=== Exercise requirements ===
Give the lines below again exactly, starting with the line that holds "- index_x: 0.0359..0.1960" and going on through the line that holds "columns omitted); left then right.".

=== Supplied entries ===
----------

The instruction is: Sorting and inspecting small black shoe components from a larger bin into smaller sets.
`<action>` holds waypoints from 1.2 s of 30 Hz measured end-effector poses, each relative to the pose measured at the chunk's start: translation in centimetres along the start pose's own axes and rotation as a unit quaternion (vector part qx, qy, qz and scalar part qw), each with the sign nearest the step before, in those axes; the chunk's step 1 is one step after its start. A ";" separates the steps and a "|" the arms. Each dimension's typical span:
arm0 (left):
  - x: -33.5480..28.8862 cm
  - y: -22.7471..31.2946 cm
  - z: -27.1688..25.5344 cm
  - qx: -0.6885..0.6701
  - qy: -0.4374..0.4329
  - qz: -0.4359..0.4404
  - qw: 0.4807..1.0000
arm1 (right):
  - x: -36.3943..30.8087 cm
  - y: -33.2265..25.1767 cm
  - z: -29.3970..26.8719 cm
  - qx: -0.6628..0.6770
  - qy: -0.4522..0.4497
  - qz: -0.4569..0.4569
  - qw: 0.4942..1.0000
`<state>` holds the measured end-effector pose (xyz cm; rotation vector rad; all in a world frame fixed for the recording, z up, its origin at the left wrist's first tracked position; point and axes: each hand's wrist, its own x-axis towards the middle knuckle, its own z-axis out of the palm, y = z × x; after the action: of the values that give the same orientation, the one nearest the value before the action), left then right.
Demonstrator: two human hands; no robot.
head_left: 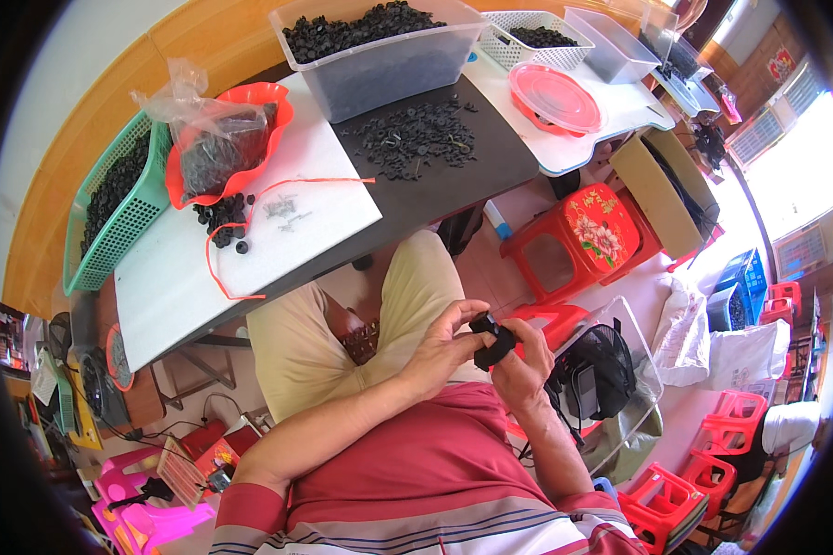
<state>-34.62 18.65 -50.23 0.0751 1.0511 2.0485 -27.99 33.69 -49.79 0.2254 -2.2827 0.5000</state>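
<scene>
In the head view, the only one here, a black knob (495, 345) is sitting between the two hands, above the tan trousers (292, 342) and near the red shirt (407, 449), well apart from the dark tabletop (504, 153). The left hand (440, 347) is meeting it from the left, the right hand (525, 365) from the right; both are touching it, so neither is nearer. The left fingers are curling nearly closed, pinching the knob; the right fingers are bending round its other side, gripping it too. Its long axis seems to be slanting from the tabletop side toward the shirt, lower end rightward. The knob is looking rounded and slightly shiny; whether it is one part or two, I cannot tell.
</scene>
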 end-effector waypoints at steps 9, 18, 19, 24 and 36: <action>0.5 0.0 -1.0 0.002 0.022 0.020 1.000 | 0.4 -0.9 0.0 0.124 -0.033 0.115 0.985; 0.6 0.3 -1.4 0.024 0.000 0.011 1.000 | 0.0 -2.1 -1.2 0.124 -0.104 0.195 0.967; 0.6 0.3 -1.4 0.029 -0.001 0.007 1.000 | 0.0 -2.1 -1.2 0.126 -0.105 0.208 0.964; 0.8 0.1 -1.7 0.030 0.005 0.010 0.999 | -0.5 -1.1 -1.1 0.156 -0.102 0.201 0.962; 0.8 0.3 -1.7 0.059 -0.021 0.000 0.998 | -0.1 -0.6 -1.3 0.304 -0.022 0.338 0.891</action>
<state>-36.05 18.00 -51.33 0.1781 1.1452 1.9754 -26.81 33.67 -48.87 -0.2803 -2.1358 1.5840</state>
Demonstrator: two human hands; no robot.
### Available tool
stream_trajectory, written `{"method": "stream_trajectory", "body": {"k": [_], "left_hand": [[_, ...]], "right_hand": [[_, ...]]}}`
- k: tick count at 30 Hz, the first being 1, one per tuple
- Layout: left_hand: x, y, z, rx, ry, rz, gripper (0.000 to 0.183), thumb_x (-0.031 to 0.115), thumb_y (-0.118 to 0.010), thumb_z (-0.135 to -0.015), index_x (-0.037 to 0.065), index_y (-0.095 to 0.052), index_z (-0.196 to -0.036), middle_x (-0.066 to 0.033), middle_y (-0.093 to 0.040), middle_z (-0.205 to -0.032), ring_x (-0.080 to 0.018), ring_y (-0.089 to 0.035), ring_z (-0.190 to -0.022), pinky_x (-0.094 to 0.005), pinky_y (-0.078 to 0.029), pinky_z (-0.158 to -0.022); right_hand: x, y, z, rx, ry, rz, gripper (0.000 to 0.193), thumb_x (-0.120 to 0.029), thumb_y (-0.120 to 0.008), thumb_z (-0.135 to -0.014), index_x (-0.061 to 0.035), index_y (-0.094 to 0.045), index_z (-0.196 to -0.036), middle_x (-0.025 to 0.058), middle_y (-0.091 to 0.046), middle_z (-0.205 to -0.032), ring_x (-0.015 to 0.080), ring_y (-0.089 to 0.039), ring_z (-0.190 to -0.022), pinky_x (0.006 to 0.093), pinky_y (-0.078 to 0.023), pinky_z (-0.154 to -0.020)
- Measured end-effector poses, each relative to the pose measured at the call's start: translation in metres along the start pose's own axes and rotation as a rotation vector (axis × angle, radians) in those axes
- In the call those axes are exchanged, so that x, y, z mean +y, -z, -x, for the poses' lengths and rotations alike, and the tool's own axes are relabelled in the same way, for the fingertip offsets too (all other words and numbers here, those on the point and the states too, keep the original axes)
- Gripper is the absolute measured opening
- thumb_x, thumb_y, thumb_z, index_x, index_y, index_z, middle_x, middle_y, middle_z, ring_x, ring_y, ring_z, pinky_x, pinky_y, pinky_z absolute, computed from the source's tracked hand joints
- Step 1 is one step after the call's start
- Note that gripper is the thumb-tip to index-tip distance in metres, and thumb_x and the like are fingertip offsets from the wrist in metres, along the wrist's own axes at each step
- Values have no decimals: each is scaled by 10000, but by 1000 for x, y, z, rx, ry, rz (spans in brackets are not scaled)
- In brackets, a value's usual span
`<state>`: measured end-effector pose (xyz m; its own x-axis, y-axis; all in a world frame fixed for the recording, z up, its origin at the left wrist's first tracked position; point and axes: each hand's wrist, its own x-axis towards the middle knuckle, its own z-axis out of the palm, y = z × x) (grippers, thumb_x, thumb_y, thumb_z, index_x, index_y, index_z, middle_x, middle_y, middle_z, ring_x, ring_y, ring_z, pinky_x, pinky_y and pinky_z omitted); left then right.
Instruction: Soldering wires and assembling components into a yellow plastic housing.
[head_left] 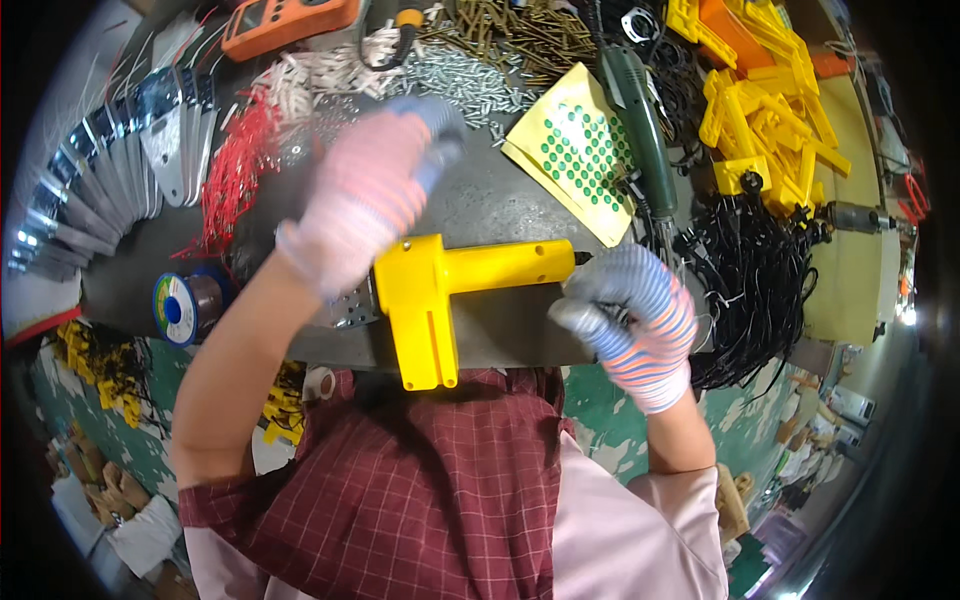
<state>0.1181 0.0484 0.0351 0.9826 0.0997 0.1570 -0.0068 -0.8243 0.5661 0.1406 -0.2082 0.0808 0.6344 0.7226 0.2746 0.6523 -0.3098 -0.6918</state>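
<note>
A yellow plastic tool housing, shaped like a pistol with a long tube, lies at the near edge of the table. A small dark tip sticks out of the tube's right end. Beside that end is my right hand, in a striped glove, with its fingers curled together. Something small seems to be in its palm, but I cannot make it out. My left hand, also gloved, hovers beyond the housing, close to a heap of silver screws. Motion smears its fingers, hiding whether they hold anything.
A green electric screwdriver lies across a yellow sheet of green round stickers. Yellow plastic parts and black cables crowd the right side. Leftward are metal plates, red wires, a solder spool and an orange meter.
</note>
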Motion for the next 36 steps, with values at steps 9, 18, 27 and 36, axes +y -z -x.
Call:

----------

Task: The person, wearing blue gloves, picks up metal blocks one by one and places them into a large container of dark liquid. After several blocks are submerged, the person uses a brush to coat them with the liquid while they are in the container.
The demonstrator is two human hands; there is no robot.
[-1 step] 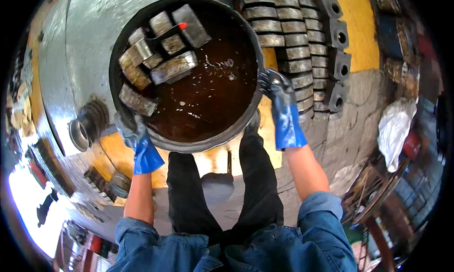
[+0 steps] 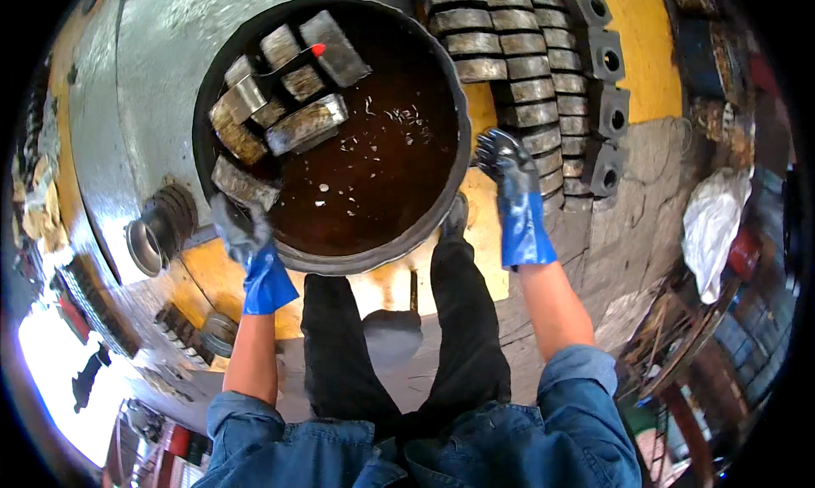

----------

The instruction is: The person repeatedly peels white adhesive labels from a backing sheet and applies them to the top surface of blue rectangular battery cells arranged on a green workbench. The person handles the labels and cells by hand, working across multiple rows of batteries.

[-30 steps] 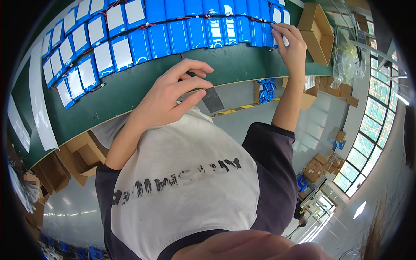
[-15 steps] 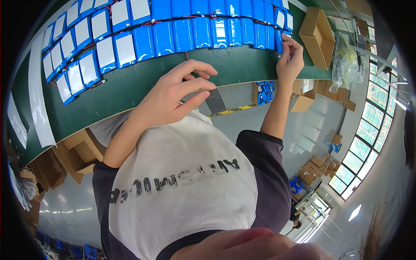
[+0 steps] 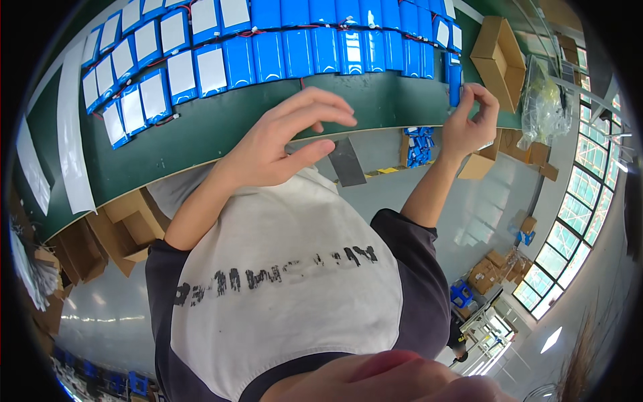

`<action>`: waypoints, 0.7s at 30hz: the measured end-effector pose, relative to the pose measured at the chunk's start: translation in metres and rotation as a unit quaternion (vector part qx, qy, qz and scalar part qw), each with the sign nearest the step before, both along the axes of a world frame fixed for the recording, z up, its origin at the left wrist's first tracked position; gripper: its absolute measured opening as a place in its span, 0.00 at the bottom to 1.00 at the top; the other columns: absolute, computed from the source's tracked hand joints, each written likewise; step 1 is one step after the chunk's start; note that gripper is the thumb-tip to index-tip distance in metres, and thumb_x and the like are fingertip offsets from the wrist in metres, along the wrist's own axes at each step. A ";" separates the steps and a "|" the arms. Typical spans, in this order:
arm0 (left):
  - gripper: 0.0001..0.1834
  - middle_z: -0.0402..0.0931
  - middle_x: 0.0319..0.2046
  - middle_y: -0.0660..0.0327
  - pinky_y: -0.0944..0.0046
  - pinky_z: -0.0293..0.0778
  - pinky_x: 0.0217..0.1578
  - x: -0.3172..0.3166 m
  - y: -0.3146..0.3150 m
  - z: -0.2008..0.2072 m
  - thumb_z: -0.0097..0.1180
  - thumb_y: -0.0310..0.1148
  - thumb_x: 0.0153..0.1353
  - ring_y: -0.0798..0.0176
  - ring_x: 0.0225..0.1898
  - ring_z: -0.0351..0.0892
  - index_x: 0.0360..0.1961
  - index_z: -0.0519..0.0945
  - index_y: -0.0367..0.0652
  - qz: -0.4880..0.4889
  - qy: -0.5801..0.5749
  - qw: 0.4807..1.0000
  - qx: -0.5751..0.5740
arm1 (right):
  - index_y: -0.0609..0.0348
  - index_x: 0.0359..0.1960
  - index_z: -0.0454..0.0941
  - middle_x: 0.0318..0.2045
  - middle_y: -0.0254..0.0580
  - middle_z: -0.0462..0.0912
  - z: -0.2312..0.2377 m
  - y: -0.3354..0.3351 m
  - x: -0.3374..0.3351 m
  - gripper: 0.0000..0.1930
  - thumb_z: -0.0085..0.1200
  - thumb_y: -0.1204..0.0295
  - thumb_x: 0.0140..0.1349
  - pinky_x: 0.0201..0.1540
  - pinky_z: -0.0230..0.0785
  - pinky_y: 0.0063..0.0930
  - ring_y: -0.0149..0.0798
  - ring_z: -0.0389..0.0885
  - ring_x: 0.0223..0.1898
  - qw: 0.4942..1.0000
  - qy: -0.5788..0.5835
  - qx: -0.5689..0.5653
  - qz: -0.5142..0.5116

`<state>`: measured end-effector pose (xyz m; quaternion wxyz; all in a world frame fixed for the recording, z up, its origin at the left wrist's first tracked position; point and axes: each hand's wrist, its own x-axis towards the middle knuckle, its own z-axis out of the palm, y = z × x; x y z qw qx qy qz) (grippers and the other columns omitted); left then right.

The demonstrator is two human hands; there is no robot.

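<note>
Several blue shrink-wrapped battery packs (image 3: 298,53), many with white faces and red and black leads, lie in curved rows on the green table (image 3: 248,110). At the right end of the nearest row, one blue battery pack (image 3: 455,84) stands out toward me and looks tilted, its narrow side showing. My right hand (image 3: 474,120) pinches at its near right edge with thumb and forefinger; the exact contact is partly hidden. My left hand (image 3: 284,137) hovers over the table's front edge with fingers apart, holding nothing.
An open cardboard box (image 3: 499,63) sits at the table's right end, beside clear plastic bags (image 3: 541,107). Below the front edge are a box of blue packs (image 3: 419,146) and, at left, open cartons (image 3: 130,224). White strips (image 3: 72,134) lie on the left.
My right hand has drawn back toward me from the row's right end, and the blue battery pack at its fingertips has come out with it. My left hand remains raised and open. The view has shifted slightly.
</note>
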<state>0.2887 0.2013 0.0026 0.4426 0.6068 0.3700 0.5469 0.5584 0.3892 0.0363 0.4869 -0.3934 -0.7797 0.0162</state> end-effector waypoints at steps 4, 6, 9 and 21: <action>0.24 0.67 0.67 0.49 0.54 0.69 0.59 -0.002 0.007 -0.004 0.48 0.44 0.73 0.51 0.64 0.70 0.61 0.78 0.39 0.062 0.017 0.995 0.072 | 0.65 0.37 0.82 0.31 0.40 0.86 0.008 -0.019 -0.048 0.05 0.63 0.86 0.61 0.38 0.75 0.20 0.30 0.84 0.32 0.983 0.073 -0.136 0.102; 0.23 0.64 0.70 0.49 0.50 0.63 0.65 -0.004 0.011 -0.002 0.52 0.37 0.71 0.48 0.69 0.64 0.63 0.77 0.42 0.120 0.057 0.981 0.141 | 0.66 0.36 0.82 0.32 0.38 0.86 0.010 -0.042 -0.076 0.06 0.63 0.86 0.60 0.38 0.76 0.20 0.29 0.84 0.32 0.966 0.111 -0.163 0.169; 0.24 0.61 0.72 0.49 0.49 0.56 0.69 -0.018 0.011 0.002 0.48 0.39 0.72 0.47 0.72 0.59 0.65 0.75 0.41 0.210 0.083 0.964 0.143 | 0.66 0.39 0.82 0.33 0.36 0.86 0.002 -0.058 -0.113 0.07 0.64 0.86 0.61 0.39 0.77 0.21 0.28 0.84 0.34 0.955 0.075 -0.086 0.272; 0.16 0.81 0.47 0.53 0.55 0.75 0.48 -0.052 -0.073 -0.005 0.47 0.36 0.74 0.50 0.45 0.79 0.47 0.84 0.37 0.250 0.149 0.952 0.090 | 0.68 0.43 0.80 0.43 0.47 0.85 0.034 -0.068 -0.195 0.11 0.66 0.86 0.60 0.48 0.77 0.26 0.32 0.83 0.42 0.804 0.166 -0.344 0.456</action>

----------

=== Answer below ===
  - index_x: 0.0359..0.1960
  - index_z: -0.0454..0.0941
  - middle_x: 0.0318..0.2045
  - middle_y: -0.0254..0.0580
  - middle_z: -0.0462..0.0912
  - z: -0.2312..0.2377 m
  - y: -0.3354..0.3351 m
  - x: -0.3374..0.3351 m
  - gripper: 0.0000..0.1930
  - thumb_z: -0.0085..0.1200
  - thumb_y: -0.1204..0.0295
  - thumb_x: 0.0140..0.1349
  - pinky_x: 0.0201..0.1540
  - pinky_z: -0.0230..0.0785
  - pinky_y: 0.0063..0.0930
  - ring_y: -0.0149..0.0798
  - ring_z: -0.0389..0.0885
  - ring_x: 0.0223..0.1898
  - qw: 0.4942..1.0000
  - qy: -0.5788..0.5835
  - qx: -0.5689..0.5653
  - qz: -0.5142..0.5116

`<state>`: measured end-effector pose (xyz m; quaternion wxyz; all in a world frame fixed for the recording, z up, its origin at the left wrist's first tracked position; point and axes: each hand's wrist, its own x-axis towards the middle knuckle, its own z-axis out of the palm, y = z × x; x y z qw qx qy qz) (grippers and the other columns omitted); left then right.

Whatever the exercise asked has now been answered.